Background information
- Also known as: Deejane Hannah, Liz González, DJ Hannah, Hannah Gonzalez
- Born: 21 November 1990 (age 34) Cali, Colombia
- Genres: Electronic, techno, house, dance, progressive house
- Years active: 2005–present

= Hannah Gonzalez =

Hannah Gonzalez (born 21 November 1990, Cali, Colombia), also known by her pseudonym Deejane Hannah, is a Colombian disc jockey of electronic music, musical producer and model.

==Career==
Hannah Gonzalez was born in Colombia on 21 November 1990. Hannah Gonzalez began her career as a DJ at the age of 15, during which time she adopted the name Liz Gonzalez. During the earlier stages of her career, she focused on musical genres such as vocal house and progressive house. Eventually, she was invited to mix electronic music festivals in many cities throughout Colombia. Once she began to establish herself in the electronic scene of her country, she adapted the pseudonym Deejane Hannah. Since beginning her career, Hannah has experimented with a variety of styles within the house genre, including tribe house, tech house, and afro house.

In the year 2009, she made a series of exclusive sets for the Electroemite radio program of Medellín, a program that frequently features new Colombian talent. In 2013, she released the albums Orgasmic Sessions (which included two volumes), and Elitech (which also had two volumes). This work eventually led her to be invited to appear in Ecuador, Panama, Argentina and Punta Cana in the Dominican Republic, where she shared the stage with British band Franz Ferdinand. After that tour, she was invited to appear with DJ Umek in a show in Medellin.

Further recognition as a DJ was generated on the El Cartel de La Mega program on the Colombian station RCN Radio in June 2011. She finished the year with her eighth production, called Happy Birthday to Me and was invited to represent Colombia in Guatemala together with the official DJ of the Playboy mansion in the U.S., DJ Rihanon.

She launched her musical work Dance or Die at the beginning of 2012, returning to the house style as when she began her career. In addition, she launched her website. In the middle of that year, she played in a rave party organized by Beer Barena in Tegucigalpa, Honduras.

Hannah has toured throughout Latin America, the Caribbean, Europe, Asia, and North America. She has performed a run of shows at Electronic Music's Paradise in Ibiza, Spain and made shows in the Dubai city in the United Arab Emirates. Since settling first in NYC and now residing in Miami, she has played iconic North American venues such as Pacha NYC, Space Miami, Space Ibiza NY, Cielo, Output, Treehouse, Heart Miami, Trade, and many more unique spaces. Hannah's extensive performance career has combined the best of her musical repertoire with the elegance of her staging.
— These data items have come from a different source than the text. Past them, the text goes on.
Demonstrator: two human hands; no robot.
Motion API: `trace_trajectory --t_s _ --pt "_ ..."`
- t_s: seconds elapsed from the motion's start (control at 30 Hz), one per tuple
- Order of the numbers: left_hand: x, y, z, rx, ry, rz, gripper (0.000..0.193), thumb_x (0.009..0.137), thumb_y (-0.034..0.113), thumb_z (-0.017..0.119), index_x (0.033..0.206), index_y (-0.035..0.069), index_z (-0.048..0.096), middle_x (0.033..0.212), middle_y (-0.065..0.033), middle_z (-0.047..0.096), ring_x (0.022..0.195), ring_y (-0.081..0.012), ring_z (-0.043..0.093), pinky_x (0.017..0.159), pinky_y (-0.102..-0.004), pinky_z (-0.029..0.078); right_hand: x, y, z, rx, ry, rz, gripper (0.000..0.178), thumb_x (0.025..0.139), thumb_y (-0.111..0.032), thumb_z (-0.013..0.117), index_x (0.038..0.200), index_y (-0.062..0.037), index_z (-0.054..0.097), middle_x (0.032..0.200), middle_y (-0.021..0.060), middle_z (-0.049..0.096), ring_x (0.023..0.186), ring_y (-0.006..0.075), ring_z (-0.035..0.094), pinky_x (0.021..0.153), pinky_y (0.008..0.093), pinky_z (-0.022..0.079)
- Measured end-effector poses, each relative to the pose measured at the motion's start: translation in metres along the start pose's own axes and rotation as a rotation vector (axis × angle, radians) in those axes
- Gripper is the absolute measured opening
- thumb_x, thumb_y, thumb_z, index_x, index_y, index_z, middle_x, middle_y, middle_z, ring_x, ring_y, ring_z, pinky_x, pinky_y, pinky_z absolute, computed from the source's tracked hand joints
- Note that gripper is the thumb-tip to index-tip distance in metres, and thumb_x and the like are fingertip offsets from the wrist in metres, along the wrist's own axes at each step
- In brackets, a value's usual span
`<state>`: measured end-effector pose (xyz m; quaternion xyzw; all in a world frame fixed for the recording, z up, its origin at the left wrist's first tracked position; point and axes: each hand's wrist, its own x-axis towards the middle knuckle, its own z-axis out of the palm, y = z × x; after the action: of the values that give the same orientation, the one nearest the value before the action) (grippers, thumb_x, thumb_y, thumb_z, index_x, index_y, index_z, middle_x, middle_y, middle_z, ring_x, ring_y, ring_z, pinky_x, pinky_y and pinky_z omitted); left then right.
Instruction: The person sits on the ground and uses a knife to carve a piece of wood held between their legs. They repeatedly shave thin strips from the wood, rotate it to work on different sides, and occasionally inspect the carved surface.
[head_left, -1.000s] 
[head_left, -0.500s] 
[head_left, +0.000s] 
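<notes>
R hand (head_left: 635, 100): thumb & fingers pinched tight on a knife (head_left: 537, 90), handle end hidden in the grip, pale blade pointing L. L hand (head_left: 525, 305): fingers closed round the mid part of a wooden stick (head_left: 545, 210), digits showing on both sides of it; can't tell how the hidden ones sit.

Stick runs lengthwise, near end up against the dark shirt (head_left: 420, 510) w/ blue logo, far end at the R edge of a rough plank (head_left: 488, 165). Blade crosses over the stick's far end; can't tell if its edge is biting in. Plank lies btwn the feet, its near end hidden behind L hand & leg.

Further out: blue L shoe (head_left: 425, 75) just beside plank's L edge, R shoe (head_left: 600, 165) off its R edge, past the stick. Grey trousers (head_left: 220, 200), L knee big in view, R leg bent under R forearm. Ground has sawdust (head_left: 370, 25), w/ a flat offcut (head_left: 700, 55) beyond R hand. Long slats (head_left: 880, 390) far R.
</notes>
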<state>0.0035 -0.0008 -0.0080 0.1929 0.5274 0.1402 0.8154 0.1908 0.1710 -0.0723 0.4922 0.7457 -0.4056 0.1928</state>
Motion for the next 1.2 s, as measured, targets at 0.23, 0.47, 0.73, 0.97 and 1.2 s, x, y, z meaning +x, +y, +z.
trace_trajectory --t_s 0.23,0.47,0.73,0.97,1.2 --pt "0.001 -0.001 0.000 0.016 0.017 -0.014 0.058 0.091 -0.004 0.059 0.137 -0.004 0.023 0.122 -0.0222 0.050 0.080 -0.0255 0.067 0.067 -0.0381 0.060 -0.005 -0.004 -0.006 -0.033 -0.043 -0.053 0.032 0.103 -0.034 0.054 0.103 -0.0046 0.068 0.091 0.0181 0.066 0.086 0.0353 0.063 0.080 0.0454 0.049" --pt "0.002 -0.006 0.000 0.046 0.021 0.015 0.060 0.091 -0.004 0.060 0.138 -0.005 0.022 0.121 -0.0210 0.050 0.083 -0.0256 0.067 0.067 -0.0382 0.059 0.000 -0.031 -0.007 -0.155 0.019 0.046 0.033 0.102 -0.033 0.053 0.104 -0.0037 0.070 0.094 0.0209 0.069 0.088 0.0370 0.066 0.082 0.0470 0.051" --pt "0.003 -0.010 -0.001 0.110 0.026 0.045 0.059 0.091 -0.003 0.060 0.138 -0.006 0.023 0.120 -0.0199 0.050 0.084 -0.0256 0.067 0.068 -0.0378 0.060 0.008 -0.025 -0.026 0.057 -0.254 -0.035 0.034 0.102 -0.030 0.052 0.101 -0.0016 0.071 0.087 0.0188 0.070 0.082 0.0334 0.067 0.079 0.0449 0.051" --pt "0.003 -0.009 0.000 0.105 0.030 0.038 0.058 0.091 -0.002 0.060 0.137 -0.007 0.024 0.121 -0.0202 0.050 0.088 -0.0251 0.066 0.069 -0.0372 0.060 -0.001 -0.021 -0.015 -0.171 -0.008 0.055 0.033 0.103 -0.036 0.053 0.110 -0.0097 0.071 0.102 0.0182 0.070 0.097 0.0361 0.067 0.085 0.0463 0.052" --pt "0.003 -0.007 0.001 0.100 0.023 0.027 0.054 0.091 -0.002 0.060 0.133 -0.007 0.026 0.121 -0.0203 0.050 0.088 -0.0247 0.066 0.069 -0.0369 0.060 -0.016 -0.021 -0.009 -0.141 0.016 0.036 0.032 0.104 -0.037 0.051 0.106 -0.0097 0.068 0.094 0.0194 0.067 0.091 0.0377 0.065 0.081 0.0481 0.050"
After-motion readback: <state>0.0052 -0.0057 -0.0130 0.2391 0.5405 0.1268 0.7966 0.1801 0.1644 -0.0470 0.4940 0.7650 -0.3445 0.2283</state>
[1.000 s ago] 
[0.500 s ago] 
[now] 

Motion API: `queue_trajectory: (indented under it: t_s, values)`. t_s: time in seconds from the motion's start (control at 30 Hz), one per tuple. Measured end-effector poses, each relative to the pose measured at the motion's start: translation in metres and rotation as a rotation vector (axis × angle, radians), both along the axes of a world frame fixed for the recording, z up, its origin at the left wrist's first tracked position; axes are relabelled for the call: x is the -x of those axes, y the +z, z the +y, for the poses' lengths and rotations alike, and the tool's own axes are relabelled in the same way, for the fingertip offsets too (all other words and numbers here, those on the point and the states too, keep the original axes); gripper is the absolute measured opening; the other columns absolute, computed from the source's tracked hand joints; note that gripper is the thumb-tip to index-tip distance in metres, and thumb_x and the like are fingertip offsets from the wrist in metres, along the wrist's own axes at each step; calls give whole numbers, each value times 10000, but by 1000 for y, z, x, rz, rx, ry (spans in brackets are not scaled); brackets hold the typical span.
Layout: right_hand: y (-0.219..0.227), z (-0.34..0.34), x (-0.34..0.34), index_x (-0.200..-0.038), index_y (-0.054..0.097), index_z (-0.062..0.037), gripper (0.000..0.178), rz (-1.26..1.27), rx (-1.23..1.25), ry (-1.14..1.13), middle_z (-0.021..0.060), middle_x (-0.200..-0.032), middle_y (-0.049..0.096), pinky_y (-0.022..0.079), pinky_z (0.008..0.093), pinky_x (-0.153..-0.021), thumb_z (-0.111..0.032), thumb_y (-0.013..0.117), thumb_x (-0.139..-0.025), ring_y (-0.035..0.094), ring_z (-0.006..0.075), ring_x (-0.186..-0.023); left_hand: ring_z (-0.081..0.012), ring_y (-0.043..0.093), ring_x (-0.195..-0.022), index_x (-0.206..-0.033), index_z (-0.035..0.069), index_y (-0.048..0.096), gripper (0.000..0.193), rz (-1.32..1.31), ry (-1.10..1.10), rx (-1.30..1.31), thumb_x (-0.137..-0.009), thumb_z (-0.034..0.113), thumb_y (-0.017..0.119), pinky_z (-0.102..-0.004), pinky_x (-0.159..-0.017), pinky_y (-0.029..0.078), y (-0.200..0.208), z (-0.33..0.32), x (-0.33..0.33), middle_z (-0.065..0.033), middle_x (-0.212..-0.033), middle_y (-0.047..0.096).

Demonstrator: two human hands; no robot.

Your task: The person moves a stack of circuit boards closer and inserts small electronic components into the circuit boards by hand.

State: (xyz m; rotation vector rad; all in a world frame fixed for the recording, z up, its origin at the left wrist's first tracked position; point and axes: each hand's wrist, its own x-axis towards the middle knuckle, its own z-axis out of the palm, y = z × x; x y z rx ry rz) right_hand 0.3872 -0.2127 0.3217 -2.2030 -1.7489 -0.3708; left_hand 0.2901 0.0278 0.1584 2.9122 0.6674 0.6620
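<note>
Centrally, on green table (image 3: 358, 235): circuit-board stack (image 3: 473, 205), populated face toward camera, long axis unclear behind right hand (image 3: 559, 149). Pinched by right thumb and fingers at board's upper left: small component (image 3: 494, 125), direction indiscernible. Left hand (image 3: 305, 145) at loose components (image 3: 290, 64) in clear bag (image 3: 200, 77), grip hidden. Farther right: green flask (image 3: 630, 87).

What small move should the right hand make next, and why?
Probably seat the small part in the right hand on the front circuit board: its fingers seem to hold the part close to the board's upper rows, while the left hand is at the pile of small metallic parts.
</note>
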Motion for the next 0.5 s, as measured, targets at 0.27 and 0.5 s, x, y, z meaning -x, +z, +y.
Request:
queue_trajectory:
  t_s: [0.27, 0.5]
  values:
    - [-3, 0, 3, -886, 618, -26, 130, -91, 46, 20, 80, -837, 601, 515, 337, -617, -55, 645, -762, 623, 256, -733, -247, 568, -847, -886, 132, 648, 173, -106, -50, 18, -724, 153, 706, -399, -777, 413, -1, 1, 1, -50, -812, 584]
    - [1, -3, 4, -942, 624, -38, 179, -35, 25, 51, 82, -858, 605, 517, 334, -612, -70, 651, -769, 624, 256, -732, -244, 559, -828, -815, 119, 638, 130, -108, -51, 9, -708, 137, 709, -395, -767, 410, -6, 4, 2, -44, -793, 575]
In 2022 Hannah was expected to release an album including some remastered tracks she made throughout her career.

==Awards==
In December 2012, the newspaper Publimetro México held a public election in its online and print editions to determine who its readers considered Miss Twitter 2012. González was one of the 10 finalists in the first round. In the final round, Hannah González emerged as the winner, beating out her competitors with over 54% of the votes.

==Discography==
===Singles===
- "Hipnotik" (2011)
- "My Roots" (2011)
- "Elixir" (2011)
- "Happy Birthday to Me" (2011)

===Mixed albums===
- Orgasmic Vol. 1 (2010)
- Orgasmic Vol. 2 (2010)
- Elitech Vol. 1 (2010)
- Elitech Vol. 2 (2010)
- Dance or Die Vol.1 (2012)
- Dance or Die Vol.2 (2012)
- Partylicious (Radio Show) (2013)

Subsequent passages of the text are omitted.